Kaplan's guide for rating bread:
• Appearance: The slits on the top of the bread must be deep, and the bread must have a straight line. It should be burnt-sienna in color, and the crust must look "crusty." Kaplan says, "The appearance must seduce you."
• Crust: "Bread solicits all five of our senses." Kaplan wants to "hear the bread," as it emerges from the oven; "it 'sings' as it cools." He says it's a "wonderful melody."
• Crumb (the inner texture beneath the crust): Kaplan says, "You don't want a hyper white crumb," but it should be a pearly yellow or gray as well "responsive" and "fleshy."
• Mâche (the "mouth-feel"): How the crust and crumb feel in the mouth. It should "invite me to go further," Kaplan said.
The final two are what Kaplan refers to as the Regal. They make up the flavor:
• Aroma: Is the aroma intense? Simple or complex?
• Taste: Even for Kaplan taste is hard to "disentangle" from the aroma. He says he wants the "taste to persist" after the first bite.

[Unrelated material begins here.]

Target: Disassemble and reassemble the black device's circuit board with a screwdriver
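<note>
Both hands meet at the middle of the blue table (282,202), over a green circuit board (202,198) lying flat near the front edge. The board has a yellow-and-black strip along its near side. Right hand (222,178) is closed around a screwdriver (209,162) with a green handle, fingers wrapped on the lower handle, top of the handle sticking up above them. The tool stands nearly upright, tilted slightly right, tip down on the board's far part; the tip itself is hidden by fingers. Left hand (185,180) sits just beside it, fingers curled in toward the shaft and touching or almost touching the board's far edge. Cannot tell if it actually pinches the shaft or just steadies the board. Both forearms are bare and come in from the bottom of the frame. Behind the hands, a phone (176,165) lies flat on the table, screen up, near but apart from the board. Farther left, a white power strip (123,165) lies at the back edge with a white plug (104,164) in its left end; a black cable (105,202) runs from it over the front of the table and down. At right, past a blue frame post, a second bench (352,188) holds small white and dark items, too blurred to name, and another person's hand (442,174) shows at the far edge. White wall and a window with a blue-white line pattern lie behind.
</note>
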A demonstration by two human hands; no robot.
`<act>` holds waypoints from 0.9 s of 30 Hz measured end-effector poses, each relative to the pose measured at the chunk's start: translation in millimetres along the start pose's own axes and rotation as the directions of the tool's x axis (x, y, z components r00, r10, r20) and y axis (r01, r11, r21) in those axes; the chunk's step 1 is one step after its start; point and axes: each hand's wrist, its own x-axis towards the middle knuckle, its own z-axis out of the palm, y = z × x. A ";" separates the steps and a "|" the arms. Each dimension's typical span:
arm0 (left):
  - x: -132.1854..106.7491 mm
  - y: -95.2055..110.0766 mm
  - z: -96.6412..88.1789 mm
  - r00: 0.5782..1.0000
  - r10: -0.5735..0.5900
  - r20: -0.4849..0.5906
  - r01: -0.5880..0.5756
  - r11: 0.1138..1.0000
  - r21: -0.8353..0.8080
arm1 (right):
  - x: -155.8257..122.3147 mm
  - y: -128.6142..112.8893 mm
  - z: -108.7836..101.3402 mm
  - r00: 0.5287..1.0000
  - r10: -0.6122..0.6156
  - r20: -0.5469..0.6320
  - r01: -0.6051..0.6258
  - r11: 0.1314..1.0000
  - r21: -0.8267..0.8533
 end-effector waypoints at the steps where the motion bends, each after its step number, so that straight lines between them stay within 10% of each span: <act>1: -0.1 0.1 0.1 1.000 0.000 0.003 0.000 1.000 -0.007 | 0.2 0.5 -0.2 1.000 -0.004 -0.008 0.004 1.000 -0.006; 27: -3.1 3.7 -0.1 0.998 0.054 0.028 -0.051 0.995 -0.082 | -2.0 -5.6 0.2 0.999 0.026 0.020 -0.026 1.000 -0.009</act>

Kaplan said there are more than 200 volatile molecules that make up the taste of bread, many more than wine.
The Oct. 20 event was part of "Conversations@Keeton," a series of discussions with Cornell's "most interesting and influential." According to Keeton House Professor and Dean Jefferson Cowie, organizers sought Kaplan after seeing his 2007 interview with Conan O'Brien.

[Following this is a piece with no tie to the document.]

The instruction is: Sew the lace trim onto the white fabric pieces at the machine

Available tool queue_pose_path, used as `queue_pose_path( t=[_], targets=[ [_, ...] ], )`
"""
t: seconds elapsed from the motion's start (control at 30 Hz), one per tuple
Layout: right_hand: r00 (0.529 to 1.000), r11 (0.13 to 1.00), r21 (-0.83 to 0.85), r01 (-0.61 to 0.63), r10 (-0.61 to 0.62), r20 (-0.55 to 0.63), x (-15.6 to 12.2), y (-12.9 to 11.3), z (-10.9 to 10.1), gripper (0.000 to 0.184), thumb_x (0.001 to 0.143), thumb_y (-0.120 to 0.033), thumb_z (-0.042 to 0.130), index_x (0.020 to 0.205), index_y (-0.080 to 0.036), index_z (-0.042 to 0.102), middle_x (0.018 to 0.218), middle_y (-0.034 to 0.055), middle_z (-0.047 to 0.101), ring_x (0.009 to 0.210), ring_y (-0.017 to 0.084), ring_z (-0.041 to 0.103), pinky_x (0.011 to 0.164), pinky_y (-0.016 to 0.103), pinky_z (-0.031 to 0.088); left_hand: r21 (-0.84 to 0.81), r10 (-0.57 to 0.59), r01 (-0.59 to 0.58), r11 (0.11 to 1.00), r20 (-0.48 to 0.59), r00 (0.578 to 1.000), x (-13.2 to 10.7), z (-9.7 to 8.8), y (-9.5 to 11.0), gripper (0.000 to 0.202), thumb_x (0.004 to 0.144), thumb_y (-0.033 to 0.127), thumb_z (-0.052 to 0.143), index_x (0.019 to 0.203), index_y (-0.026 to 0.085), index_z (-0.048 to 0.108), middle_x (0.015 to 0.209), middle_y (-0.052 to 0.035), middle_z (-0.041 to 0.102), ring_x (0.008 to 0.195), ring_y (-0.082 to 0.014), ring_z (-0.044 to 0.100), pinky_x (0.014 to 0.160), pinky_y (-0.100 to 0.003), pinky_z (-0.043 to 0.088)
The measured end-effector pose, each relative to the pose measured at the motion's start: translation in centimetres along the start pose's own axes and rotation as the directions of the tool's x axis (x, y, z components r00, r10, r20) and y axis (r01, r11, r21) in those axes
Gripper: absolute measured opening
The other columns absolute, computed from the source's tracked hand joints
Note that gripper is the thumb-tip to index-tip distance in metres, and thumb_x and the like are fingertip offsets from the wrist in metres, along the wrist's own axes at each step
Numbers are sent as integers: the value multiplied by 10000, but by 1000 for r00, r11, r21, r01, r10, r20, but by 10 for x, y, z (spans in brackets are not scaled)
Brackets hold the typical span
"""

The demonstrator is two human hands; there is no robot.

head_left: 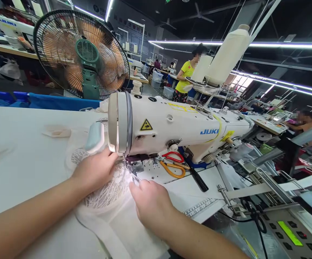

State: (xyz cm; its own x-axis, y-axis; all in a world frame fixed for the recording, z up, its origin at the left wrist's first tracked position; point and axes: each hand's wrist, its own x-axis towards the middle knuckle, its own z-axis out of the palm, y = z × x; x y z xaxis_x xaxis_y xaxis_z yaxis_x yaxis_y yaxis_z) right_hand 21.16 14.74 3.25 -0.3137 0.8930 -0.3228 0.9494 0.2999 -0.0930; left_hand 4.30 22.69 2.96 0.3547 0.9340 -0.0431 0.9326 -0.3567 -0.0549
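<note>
My left hand (95, 171) lies on a white lace piece (104, 192), left of the needle. Its fingertips pass partly out of sight beside the sewing machine head (156, 124), closed on the lace edge. To the right of the needle, my right hand (153, 199) is closed around slim silver tweezers (135, 178). Their tips point at the presser foot (129, 165), which rests over the lace. A plain pale fabric part and a band hang from the lace toward me.
Red-handled scissors (173, 157), orange-handled scissors (173, 169) and a black-handled tool (199, 180) lie under the machine arm. A large fan (87, 54) stands behind the table (23, 144). Thread cones (228, 54) rise above. A control box (290, 230) is at right. Other people work farther back.
</note>
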Motion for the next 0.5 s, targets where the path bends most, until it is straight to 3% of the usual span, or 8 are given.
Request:
queue_pose_path(
  t=[0.1, 0.2, 0.27, 0.33, 0.5],
  targets=[
    [998, 997, -44, 63, -63, 2, -9, 7, 4, 452, 798, -101, 653, 1231, -229, 661, 1099, 114, 719, 930, 264, 711, 612, 298, 485, -10, 116, -118, 993, -107, 987, -20, 4, -5, 543, 951, 107, 243, 1173, 171, 735, 1228, -196, 694, 1121, -369, 656, 863, -470, 537],
    [996, 994, -61, 90, -90, -5, -11, 12, 4, 491, 799, -114, 653, 1273, -243, 642, 1078, 88, 724, 894, 242, 706, 574, 279, 450, -15, 267, -277, 961, -226, 937, -45, 15, -10, 466, 974, 213, 347, 1092, 216, 798, 1422, -165, 650, 1367, -391, 531, 1138, -603, 395],
    [995, 993, -61, 103, -101, 23, -10, 13, 2, 531, 818, -124, 647, 1335, -240, 616, 1075, 86, 730, 908, 237, 712, 590, 271, 466, 4, 261, -265, 964, -192, 946, -59, 23, -11, 408, 952, 350, 493, 1199, 192, 776, 1504, -190, 588, 1444, -452, 458, 1142, -711, 357],
    [992, 993, -61, 106, -101, 75, -8, 14, -3, 620, 839, -123, 637, 1445, -222, 552, 1092, 106, 735, 953, 244, 724, 629, 275, 498, 30, 179, -177, 984, -88, 980, -66, 28, -10, 554, 892, 439, 623, 1373, 170, 676, 1598, -211, 466, 1492, -505, 373, 1102, -778, 365],
    [983, 994, -76, 80, -66, 169, 0, 11, -12, 849, 828, -104, 645, 1619, -176, 344, 1077, 153, 766, 946, 273, 760, 615, 296, 531, 10, 56, -56, 998, -6, 998, -57, 35, -14, 582, 940, 412, 575, 1479, 193, 575, 1693, -195, 270, 1540, -534, 233, 1040, -758, 442]
  ],
)
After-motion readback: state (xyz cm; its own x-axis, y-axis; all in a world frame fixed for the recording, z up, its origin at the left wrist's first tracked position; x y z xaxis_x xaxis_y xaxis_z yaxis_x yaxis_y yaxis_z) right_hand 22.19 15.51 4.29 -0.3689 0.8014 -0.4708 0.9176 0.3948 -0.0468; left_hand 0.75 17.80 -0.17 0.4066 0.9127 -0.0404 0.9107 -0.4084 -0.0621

Kaplan, who also serves as a visiting professor of modern history at the Institut d'Éudes Politiques (Sciences Po) in Paris, said that while pursuing his Ph.D. at Yale in the 1960s, he lived in France studying the history of bread on French culture. To really understand bread, he said he needed to learn how to bake it, so he went to baking school and took a job working the night shift where he "learned from the best."
Later, while living in France again, he was asked to write a book on what makes a good bread. He was reluctant at first, he said, finding it uncomfortable being an American writing about bread quality, especially among the French and their "celebrated arrogance." His hardest task was to develop a system for rating bread, as "there was no protocol for bread tasting." The system he developed rates bread on a scale from 0-20, using a scorecard grading system found in French schools. He developed six criteria.
After explaining his system, Kaplan sliced a baguette and went through the rating process to show it's is done. Kaplan began by sticking his nose in "the crumb" to give it a good sniff: "It does not enchant me," he said. He continued examining facets of the bread, using all five senses to rate the loaf. Overall he gave it an 8.8 out of 20.
"Bread has bound us by the cords of necessity, and the cords of imagination," said Kaplan, explaining that through history we were bound to bread for its nutrition. Today we are "still bound to bread through our imaginations."
Kaplan is the author of 10 books, including "Cursed Bread: Back in France for Years Forgotten, 1945-1958" (2008); "Good Bread Is Back: A Contemporary History of French Bread, the Way It Is Made, and the People Who Make It" (2006); and "Best Bread in the World: The Bakers of Paris in the 18th Century" (2004).
Grady Brimley is a graduate student and a writer for the Cornell Chronicle.